Tra le tante cose di cui NON sono esperto c’è la musica napoletana e i suoi interpreti. Mi affaccio perciò su figure quali Roberto Murolo con la consapevolezza di sapere poco o nulla della scena alla quale è appartenuto così come della sua storia personale.

Questo doppio CD, dalla copertina esageratamente ed inutilmente retorica, ha il pregio di essere assai economico (come sempre in casa Recording Arts) e di raccogliere una lunga serie di brani celeberrimi appartenenti alla recente tradizione partenopea. Anche i difetti sono i soliti, tipici dei prodotti di questa casa discografica, registrazioni non sempre di buon livello e libretti spartani (tra le altre cose in questa edizione manca qualunque informazioni sulle registrazioni dei brani, non sappiamo quando siano stati registrati, chi ci abbia suonato, ecc.).

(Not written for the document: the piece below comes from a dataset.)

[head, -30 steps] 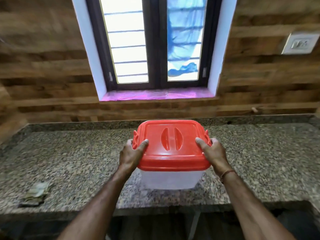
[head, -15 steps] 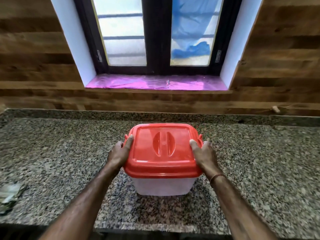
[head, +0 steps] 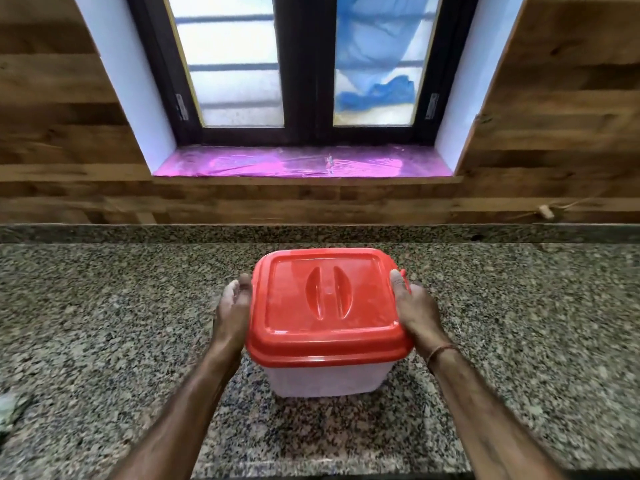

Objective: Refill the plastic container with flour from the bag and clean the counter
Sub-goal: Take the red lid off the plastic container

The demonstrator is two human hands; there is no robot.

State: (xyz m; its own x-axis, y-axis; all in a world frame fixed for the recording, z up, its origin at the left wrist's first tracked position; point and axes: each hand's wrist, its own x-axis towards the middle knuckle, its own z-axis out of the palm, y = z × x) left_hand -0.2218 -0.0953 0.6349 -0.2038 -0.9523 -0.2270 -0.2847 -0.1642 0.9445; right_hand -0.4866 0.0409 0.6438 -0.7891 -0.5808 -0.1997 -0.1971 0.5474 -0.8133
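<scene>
A translucent plastic container [head: 327, 379] with a red lid [head: 327, 303] stands on the granite counter [head: 104, 323], in the middle of the head view. The lid is on and has a moulded handle in its centre. My left hand [head: 232, 313] presses flat against the container's left side under the lid's edge. My right hand [head: 414, 313] holds the right side, thumb on the lid's rim near a red latch. No flour bag is in view.
A crumpled cloth or wrapper [head: 8, 410] lies at the counter's far left edge. Behind the counter rises a wooden wall with a window and a pink-lined sill [head: 301, 164]. The counter's front edge runs along the bottom.
My thumbs have slid off the lid top to the container's sides. The camera has tilted down and closer; the container stays on the counter.
</scene>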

Ma ciò che fa scintillare questo cofanetto e lo rende prezioso è, ovviamente, la voce di Murolo e le sue straordinarie capacità interpretative.
Lontanissimo da tutti quei moduli tenorili che hanno ridotto la canzone napoletana a divertissement per voci possenti, Murolo affronta brani con una così ricca storia dietro le loro spalle forte di una sensibilità fuori dal comune, una intonazione perfetta, una eleganza e una gentilezza da togliere il fiato.
Quindi tra questi solchi non aspettatevi di trovare un simil-Enrico Caruso ne, tantomeno, una vocalità dallo stile effervescente come quella di un Peppe Barra. In un’epoca nella quale le voci muscolate erano servite e riverite Murolo si rifiuta di urlare e schiamazzare e si affida a quella che è la dote più rara nei cantanti: la capacità di interpretare, la capacità di comunicare emozioni a chi ascolta invece di stupirlo con effetti speciali, la capacità di commuovere e di vivere in prima persona ciò che si canta, la capacità di valorizzare ogni singola nota che viene cantata.
Non credo di esagerare nel dire che ascoltando “Scalinatella” si viene travolti dalle pene d’amore del protagonista provando la sua stessa tristezza e il suo stesso sconforto, mentre “Lacreme napulitane” (canzone, purtroppo, tremendamente attuale) ci materializza fin dentro le viscere la durezza della vita dell’emigrante e il suo difficilissimo status psicologico.
Ma sono tantissimi i titoli (strafamosi) che Murolo rende meravigliosi ed è impossibile farne un elenco.
Peccato che tanta capacità non sia affiancata da un accompagnamento di pari valore. Perché se la semplicità di una solitaria chitarra evita di rubare la scena alla delicatissima voce di Murolo è anche vero che si poteva azzardare qualcosa in più e, soprattutto, la chitarra poteva essere affidata a musicisti più valenti.
Ma questi sono peccati veniali per l’opera di un artista il cui ruolo nella storia della canzone italiana non è stato ancora sufficientemente esaltato.

Puro velluto.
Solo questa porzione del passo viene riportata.